Other films are less surprising in their conclusion but are just as focused on serious issues. The winner of both the Original Music Score and African Female Director awards, “Face Mask on Sale”, shows a young pregnant woman eventually worn down by the isolation enforced by COVID. At first, she enjoys the freedom of leisure, but her depression grows as the film’s minute progresses and the COVID-enforced isolation endures. Similarly, the Documentary Film Award winner, “Cemetery of Strangers”, relates the story of a Tunisian fisherman who buries migrants who have died at sea and washed up on shore, giving them a dignified if anonymous burial, stressing the sad realities of migrants who would risk death for a better life.14
Each of the final seven films is worthy of greater analysis, but two of these award-winning films, “The Water of Life” and “I Am Freedom”, directly engage with the questions of this essay about the complications of new media for self-expression, connection, and even activism in the postcolonial state. Both films address the material realities of postcolonial Africa, including technology or the lack thereof, and both press back against some of the stated aims of the festival, questioning if communication technologies are empowering or just the opposite. By being gathered in the award-winning seven finalists, the films, as this essay’s next section will show, unintentionally speak to each other, both in their discussion of technology and in their examination of neocolonialism.

4. “The Water of Life”

The first film under close examination clearly addresses colonialism and neocolonialism and, less obviously, technology. “The Water of Life”, winner of the Director’s Award, begins by showing a stark landscape of a field of dry grass with two figures in the distance as choral music (with lyrics in Latin) begins to swell.
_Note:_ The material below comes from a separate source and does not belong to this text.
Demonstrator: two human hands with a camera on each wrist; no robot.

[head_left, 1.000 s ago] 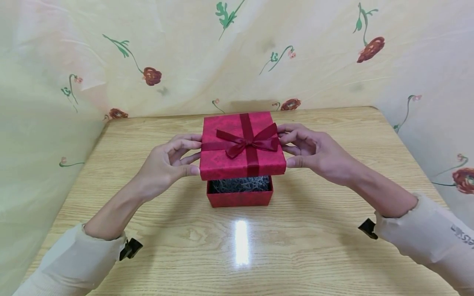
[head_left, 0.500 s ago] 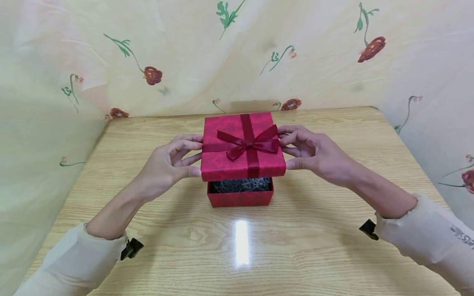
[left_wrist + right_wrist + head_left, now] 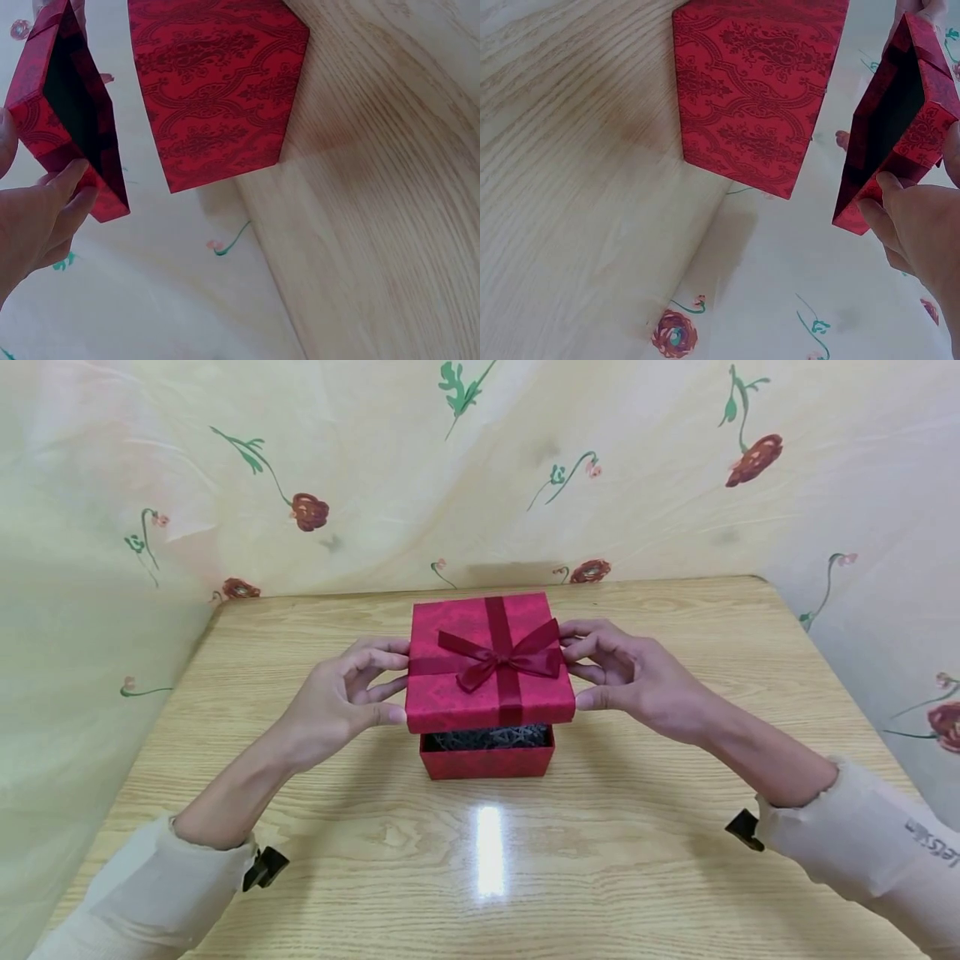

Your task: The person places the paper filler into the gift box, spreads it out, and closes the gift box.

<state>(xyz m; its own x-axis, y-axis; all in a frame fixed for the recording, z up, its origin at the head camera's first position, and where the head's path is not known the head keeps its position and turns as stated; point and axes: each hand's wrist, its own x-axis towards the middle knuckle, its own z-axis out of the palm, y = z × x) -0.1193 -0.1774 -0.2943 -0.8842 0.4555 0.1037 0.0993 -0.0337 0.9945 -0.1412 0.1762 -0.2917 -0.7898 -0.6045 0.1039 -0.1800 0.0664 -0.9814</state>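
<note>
A red gift box lid (image 3: pixel 457 693) with a dark red ribbon bow (image 3: pixel 502 658) hangs level above its red box base (image 3: pixel 487 765). My left hand (image 3: pixel 341 697) grips the lid's left side, thumb at the near corner and fingers along the edge. On the opposite side my right hand (image 3: pixel 637 681) holds the lid the same way. Grey shredded paper (image 3: pixel 495 737) shows inside the base below the lid's front edge. Both wrist views show a gap between the lid (image 3: pixel 37 112) and the patterned base (image 3: pixel 754 97), and the lid's dark hollow underside.
The base stands on a light wood-grain table (image 3: pixel 375 877) with a bright light reflection near the front. A cream floral cloth (image 3: pixel 375 468) hangs behind the table and at its sides. Black clips (image 3: pixel 264 868) are fixed at both sleeve cuffs.
Both hands have lowered the lid slightly toward the base, and less of the shredded paper shows. The base has stayed in place.
</note>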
The camera then cuts to the same figures, now in the foreground and recognizable as two dark-skinned men, one with darker brown skin than the other, barefoot and dressed in stained and torn loose beige clothing that blends in with the arid landscape and brown dry grass. Both men attempt to drink from a bottle they pick up from the ground, which the viewer sees is empty when each man turns the bottle upside down above his thirsty mouth, with no drops of liquid coming out. The despairing men toss the bottle away as a metal box appears in the foreground. The men run towards the camera and the box, kneel down to open it, and pull out another bottle, which they struggle to open but cannot.
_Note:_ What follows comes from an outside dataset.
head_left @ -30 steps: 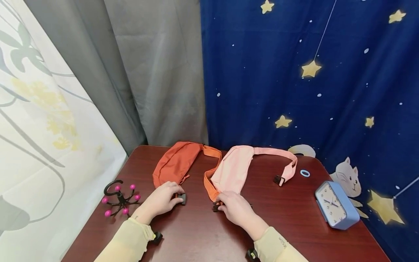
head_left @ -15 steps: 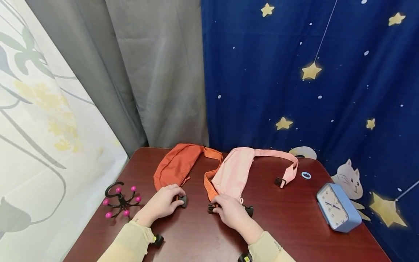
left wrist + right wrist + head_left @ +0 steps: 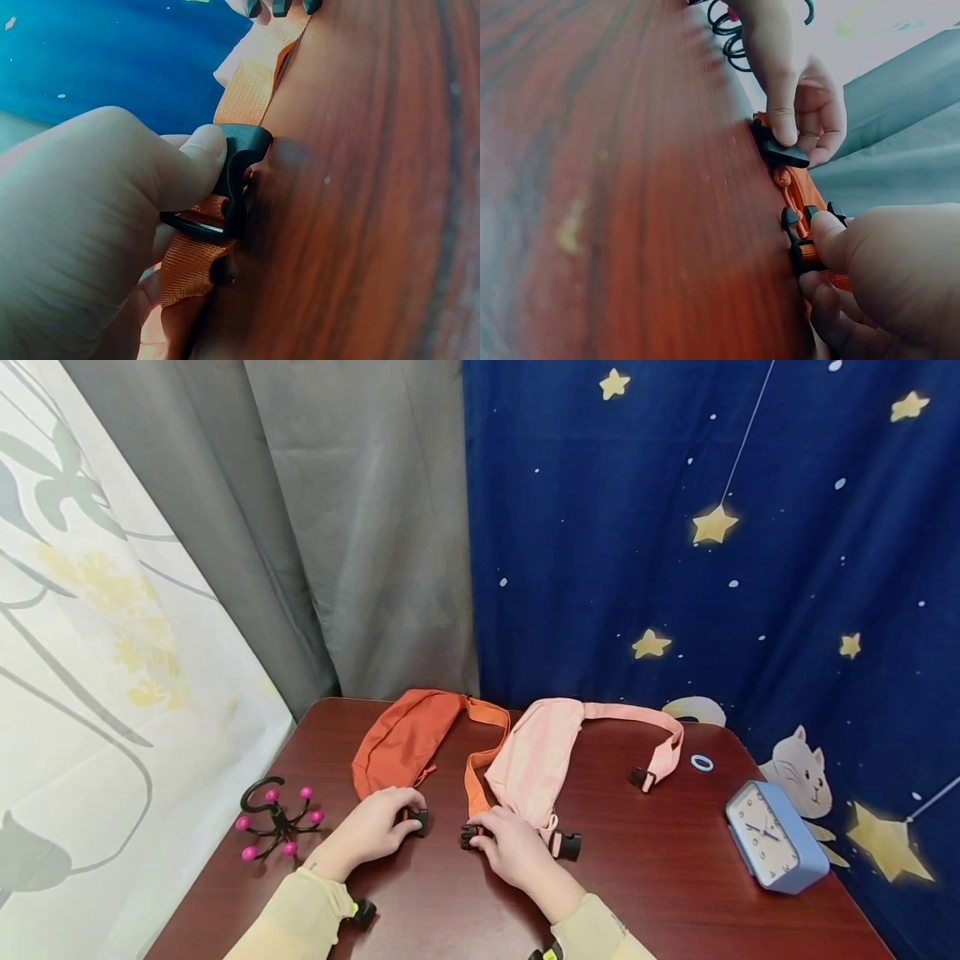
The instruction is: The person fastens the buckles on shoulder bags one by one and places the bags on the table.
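Observation:
An orange-red waist bag (image 3: 408,735) lies at the back of the table, its orange strap (image 3: 487,714) curving right. My left hand (image 3: 373,822) pinches the black socket half of its buckle (image 3: 244,146) between thumb and fingers. To the right, my right hand (image 3: 517,852) pinches the pronged buckle half (image 3: 804,251) on the orange strap's end. The prongs point toward the socket, and a gap separates the two halves. A pink waist bag (image 3: 536,756) lies behind my right hand, with its own black buckle socket (image 3: 567,845) just right of that hand.
At the left stands a black claw-shaped massager (image 3: 279,818) with pink tips. A blue alarm clock (image 3: 776,835) and a small light-blue ring (image 3: 702,763) are on the right. The pink strap's pronged buckle (image 3: 642,778) lies near the ring. Curtains hang behind the table.
My right hand has moved left with the pronged buckle half, closer to the left hand, uncovering the pink bag's buckle socket. The left hand has stayed nearly still.

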The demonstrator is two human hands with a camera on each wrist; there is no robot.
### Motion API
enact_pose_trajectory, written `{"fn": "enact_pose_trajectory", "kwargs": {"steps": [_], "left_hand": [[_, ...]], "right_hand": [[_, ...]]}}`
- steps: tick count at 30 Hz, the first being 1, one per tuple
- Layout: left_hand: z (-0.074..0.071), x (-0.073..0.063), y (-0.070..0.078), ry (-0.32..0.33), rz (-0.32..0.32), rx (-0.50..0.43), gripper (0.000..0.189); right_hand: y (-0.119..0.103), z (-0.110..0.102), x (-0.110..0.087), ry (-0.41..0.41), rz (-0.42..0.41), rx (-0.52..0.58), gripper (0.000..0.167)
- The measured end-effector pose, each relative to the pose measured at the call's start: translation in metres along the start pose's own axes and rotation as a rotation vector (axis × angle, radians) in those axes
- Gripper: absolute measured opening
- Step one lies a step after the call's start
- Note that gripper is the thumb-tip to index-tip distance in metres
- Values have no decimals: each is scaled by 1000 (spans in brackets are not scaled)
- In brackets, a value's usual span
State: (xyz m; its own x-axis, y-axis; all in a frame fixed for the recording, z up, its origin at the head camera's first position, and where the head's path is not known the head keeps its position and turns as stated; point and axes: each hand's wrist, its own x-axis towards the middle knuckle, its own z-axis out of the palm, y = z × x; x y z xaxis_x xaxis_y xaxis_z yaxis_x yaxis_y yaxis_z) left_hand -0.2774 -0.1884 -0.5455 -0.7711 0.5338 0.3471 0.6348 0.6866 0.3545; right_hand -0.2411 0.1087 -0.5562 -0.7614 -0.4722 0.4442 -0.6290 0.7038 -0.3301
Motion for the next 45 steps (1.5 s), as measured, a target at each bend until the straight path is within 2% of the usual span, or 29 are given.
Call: {"fn": "enact_pose_trajectory", "kwargs": {"steps": [3, 9, 14, 24, 33, 45], "left_hand": [[1, 0, -1, -7, -7, -29, 22], [3, -1, -4, 14, 6, -75, 24], [4, -1, -4, -14, 0, -95, 23], [4, -2, -5, -21, -15, -96, 24], [6, 1, -7, -12, -20, -114, 24], [6, -2, -5, 3, -4, -120, 24]], "right_hand": [[-3, -1, 0, -22, 40, -10, 17], [-3, 4, 1, 37, 7, -6, 19], [-3, 8, 3, 45, 18, 24, 22], [-4, 21, 9, 17, 59, 42, 23], [-8, 24, 15, 2, 95, 63, 23], [-17, 28, 20, 33, 97, 63, 22]]}}
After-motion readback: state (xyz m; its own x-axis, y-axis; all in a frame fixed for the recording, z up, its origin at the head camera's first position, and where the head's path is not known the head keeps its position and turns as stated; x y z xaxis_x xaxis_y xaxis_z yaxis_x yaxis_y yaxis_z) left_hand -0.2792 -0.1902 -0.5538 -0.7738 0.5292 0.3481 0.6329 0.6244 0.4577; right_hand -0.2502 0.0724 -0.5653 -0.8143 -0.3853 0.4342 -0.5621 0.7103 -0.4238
For the first thirty seconds of the film, the exterior semi-arid landscape, the men’s non-descript clothing, and the generic props do not mark the film’s setting as any particular time or place. The setting becomes more clearly modern, however, when the legs of another man suddenly enter the screen from the right. The camera changes to a side view to show the entire figure of the new man, who we now see is white complected, dressed in a dark suit with a modern cut, and holding two white cloth bags as he stands facing the two brown men who are still kneeling on the ground. The camera pulls in to show one of the men, the one with the darker skin, reaching for a rock. A split screen shows his serious eyes as his hand grasps the rock. The same split shot is repeated as the lighter-skinned man also grasps a rock, with his eyes also in closeup at the top of the screen. The viewer wonders if the men are going to defend themselves against the white man or fight for possession of the box.
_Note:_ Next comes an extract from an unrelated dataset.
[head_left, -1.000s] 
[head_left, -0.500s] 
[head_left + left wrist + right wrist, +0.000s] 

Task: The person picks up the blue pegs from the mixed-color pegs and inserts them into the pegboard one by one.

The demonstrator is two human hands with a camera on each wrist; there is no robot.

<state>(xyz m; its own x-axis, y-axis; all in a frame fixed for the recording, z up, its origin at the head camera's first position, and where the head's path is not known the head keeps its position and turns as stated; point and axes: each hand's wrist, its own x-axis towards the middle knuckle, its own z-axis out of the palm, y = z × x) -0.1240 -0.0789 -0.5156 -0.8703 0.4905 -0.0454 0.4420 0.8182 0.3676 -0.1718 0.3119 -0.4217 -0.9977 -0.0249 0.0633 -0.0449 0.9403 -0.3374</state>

In response, the standing white man pulls out a gun, which he points at the two kneeling men, with another quick split screen shot. The man motions with the gun, and the brown-skinned men stand and move away from the box. We see the white man pull from the box the bottle the men were earlier trying to open, which he places into one of the cloth bags he carries, which the viewer now sees has “wealth” (in English) imprinted on it. He takes from his other white bag, which the viewer now sees is labeled “freedom”, another bottle, which he tosses to the two brown-skinned men, who drink from it thirstily. In the next shot, we see that the freedom bottle is empty and lying on its side in the dry grass. We then see that the two brown-skinned men are again kneeling in the grass, but now with their mouths covered in black duct tape. As the white man walks away with the box and his bags, the viewer sees that the discarded empty bottle from which the other men first tried to drink is labeled “education”.
As this description hopefully conveys, these short films convey an amazing amount of information in a short time, telling a larger story partially by reverting to symbolism. The brown and black man, one supposes, represent the formerly colonized people of southern and northern Africa, and the suit-wearing white man the neocolonizer, meaning that the story would be of the continued exploitation of the African people and their resources. The description of “Water of Life” submitted by the filmmaker (available with the film) says, “This film tells the miserable existence of African people whether in North Africa or sub-Saharan Africa despite their wealth. Since neocolonialism is appropriate with the force in counterpart of a pseudo freedom, this idea is described from the water symbol of life and the thirst of these peoples for freedom, wealth, well-being and education”. When this amateur filmmaker had the opportunity to choose a topic for his one minute of self-expression, he chose, as his description makes clear, to tell a story of neocolonialism and oppression.15 One supposes that his point would be to call attention to this situation with the aim of resisting and interrupting it, which is an activist aim.
A closer examination of the film’s elements, however, raises questions about the film’s consistency in its stated intent. The white man takes “wealth” at gunpoint (the superior technology of the gun wins out against the brown men’s rocks) but tosses the men “freedom” (which the film’s description calls “pseudo freedom”) to drink, which the men do. When they exhaust what is in the bottle labeled “freedom”, they are left gagged with only the already-empty bottle of “education”. Is this point meant to show that African people have exhausted or squandered “education” and are now exhausting “freedom”? Or that the “pseudo freedom” (the water of life) was not actually freedom since it was given by the neocolonizer in exchange for wealth? Once they have consumed “freedom”, presumably the white man/neocolonizer places the tape over the brown men’s mouths, meaning that they now lack the ability to communicate with their voices or hands and the agency to resist, just as they lack education and wealth.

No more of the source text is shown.